▸ Exercise goal:
The reply should contain every line of the data, repeated exactly, and no pictures.
....
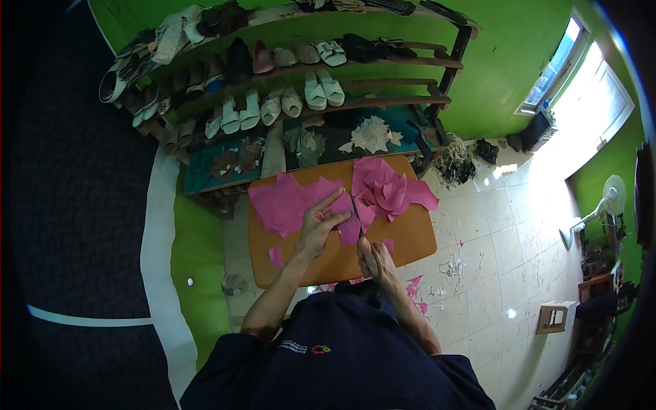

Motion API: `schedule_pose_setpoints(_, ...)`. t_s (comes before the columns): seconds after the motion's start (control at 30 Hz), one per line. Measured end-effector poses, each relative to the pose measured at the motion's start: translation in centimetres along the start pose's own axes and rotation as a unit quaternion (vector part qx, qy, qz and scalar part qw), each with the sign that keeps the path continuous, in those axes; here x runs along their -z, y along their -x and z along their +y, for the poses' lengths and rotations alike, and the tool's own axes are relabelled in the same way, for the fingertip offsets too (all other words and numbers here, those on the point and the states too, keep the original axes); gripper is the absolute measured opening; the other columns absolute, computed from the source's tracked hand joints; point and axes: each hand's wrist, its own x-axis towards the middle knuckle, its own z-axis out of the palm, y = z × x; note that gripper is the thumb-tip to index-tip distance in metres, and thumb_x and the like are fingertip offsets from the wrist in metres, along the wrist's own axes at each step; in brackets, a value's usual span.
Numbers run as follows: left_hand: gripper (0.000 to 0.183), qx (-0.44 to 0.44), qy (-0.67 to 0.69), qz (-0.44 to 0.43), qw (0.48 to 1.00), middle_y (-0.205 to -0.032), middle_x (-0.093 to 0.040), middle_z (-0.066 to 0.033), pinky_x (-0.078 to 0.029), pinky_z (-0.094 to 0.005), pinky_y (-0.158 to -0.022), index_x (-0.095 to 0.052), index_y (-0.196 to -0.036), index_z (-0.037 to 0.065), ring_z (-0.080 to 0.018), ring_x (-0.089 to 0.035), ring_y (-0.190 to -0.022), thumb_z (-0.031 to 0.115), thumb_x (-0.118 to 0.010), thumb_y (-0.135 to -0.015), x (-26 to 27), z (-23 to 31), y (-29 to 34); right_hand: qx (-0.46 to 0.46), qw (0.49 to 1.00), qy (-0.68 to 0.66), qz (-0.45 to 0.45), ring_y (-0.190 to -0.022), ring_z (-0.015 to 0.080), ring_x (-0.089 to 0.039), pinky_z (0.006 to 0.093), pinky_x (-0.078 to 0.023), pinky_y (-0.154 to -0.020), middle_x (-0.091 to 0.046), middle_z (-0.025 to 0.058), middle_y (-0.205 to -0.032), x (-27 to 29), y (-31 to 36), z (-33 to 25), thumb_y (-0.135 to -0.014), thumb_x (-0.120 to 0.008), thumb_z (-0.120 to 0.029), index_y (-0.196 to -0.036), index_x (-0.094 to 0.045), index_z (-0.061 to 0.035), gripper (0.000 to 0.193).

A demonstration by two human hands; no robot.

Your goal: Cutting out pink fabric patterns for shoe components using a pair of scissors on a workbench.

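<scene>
My right hand [373, 258] is closed round the handles of a pair of scissors [357, 217], whose dark blades point away from me. The blades lie against a piece of pink sheet material [350, 233]. My left hand [319, 224] holds this piece beside the blades, index finger and thumb stretched toward them. Under and behind the hands, larger pink sheets [279, 205] lie on an orange-brown table [410, 240]. A loose heap of cut pink pieces [384, 190] sits at the table's far right.
Behind the table stands a wooden rack [383, 102] with several rows of shoes and sandals. Its low teal shelf carries pale cut pieces [372, 134]. Scraps [452, 265] litter the tiled floor at the right. A white fan [613, 195] stands farther right.
</scene>
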Motion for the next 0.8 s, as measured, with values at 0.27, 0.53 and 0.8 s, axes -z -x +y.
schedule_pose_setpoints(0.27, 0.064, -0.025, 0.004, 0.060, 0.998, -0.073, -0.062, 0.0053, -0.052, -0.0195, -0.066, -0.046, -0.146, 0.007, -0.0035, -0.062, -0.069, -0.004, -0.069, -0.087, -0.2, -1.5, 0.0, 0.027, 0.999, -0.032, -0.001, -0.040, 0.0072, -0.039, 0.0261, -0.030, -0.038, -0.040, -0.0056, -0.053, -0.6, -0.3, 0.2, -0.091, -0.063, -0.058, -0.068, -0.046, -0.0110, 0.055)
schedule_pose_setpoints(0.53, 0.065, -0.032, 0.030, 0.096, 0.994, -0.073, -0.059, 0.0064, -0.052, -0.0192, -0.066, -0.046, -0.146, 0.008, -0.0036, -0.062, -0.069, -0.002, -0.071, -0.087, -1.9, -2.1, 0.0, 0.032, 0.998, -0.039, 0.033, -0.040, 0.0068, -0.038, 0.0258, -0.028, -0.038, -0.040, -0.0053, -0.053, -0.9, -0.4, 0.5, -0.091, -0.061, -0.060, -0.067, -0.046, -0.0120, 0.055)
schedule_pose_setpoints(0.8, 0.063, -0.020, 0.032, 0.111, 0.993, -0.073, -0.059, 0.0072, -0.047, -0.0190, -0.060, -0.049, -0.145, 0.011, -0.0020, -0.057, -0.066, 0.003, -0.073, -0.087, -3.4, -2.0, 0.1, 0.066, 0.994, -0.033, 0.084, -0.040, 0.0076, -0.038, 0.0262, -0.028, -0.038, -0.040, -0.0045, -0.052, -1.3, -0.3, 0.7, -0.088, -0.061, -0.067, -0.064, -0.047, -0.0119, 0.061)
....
▸ Solution for this exercise:
Motion API: `schedule_pose_setpoints(_, ...)`. t_s (comes before the columns): seconds after the motion's start (control at 30 Hz), one per line. Measured end-effector poses, each relative to the pose measured at the motion's start: translation in centimetres along the start pose's own axes and rotation as a unit quaternion (vector part qx, qy, qz and scalar part qw), each with the sign that keeps the path continuous, in those axes; here x runs along their -z, y along their -x and z along their +y, for the poses' lengths and rotations alike, and the tool's own axes are relabelled in the same way, for the fingertip offsets too (all other words and numbers here, those on the point and the states too, keep the original axes); gripper is the absolute measured opening; the other columns absolute, computed from the source's tracked hand joints; point and axes: each hand's wrist, its own x-axis towards the middle knuckle, its own z-axis out of the palm, y = z × x; note that gripper is the thumb-tip to index-tip distance in metres, and thumb_x and the like are fingertip offsets from the wrist in metres, along the wrist's own axes at each step; in brackets, a value's usual span.
Numbers run as follows: left_hand: gripper (0.000 to 0.183), qx (-0.44 to 0.44), qy (-0.67 to 0.69), qz (-0.44 to 0.43), qw (0.48 to 1.00), middle_y (-0.205 to -0.032), middle_x (-0.093 to 0.040), middle_z (-0.066 to 0.033), pinky_x (-0.078 to 0.029), pinky_z (-0.094 to 0.005), pinky_y (-0.158 to -0.022), index_x (-0.095 to 0.052), index_y (-0.196 to -0.036), index_z (-0.037 to 0.065), ring_z (-0.080 to 0.018), ring_x (-0.089 to 0.035), ring_y (-0.190 to -0.022), thumb_z (-0.031 to 0.115), thumb_x (-0.118 to 0.010), thumb_y (-0.135 to -0.015), x (-26 to 27), z (-23 to 31), y (-29 to 34); right_hand: qx (-0.46 to 0.46), qw (0.49 to 1.00), qy (-0.68 to 0.66), qz (-0.45 to 0.45), ring_y (-0.190 to -0.022), ring_z (-0.015 to 0.080), ring_x (-0.089 to 0.039), pinky_z (0.006 to 0.093), pinky_x (-0.078 to 0.023), pinky_y (-0.154 to -0.020), middle_x (-0.091 to 0.046), middle_z (-0.025 to 0.058), middle_y (-0.205 to -0.032), x (-27 to 29), y (-31 to 36), z (-33 to 25), thumb_y (-0.135 to -0.014), thumb_x (-0.120 to 0.008), thumb_z (-0.120 to 0.029), index_y (-0.196 to -0.036), index_x (-0.094 to 0.045), index_z (-0.061 to 0.035), gripper (0.000 to 0.193).

A demonstration by two human hands; no robot.

Your goal: Cutting out pink fabric patterns for shoe components using a pair of scissors on a workbench.

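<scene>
My right hand [373, 258] is closed round the handles of a pair of scissors [357, 217], whose dark blades point away from me. The blades lie against a piece of pink sheet material [350, 233]. My left hand [319, 224] holds this piece beside the blades, index finger and thumb stretched toward them. Under and behind the hands, larger pink sheets [279, 205] lie on an orange-brown table [410, 240]. A loose heap of cut pink pieces [384, 190] sits at the table's far right.
Behind the table stands a wooden rack [383, 102] with several rows of shoes and sandals. Its low teal shelf carries pale cut pieces [372, 134]. Scraps [452, 265] litter the tiled floor at the right. A white fan [613, 195] stands farther right.
</scene>
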Motion for the next 0.8 s, as measured, with values at 0.27, 0.53 and 0.8 s, axes -z -x +y.
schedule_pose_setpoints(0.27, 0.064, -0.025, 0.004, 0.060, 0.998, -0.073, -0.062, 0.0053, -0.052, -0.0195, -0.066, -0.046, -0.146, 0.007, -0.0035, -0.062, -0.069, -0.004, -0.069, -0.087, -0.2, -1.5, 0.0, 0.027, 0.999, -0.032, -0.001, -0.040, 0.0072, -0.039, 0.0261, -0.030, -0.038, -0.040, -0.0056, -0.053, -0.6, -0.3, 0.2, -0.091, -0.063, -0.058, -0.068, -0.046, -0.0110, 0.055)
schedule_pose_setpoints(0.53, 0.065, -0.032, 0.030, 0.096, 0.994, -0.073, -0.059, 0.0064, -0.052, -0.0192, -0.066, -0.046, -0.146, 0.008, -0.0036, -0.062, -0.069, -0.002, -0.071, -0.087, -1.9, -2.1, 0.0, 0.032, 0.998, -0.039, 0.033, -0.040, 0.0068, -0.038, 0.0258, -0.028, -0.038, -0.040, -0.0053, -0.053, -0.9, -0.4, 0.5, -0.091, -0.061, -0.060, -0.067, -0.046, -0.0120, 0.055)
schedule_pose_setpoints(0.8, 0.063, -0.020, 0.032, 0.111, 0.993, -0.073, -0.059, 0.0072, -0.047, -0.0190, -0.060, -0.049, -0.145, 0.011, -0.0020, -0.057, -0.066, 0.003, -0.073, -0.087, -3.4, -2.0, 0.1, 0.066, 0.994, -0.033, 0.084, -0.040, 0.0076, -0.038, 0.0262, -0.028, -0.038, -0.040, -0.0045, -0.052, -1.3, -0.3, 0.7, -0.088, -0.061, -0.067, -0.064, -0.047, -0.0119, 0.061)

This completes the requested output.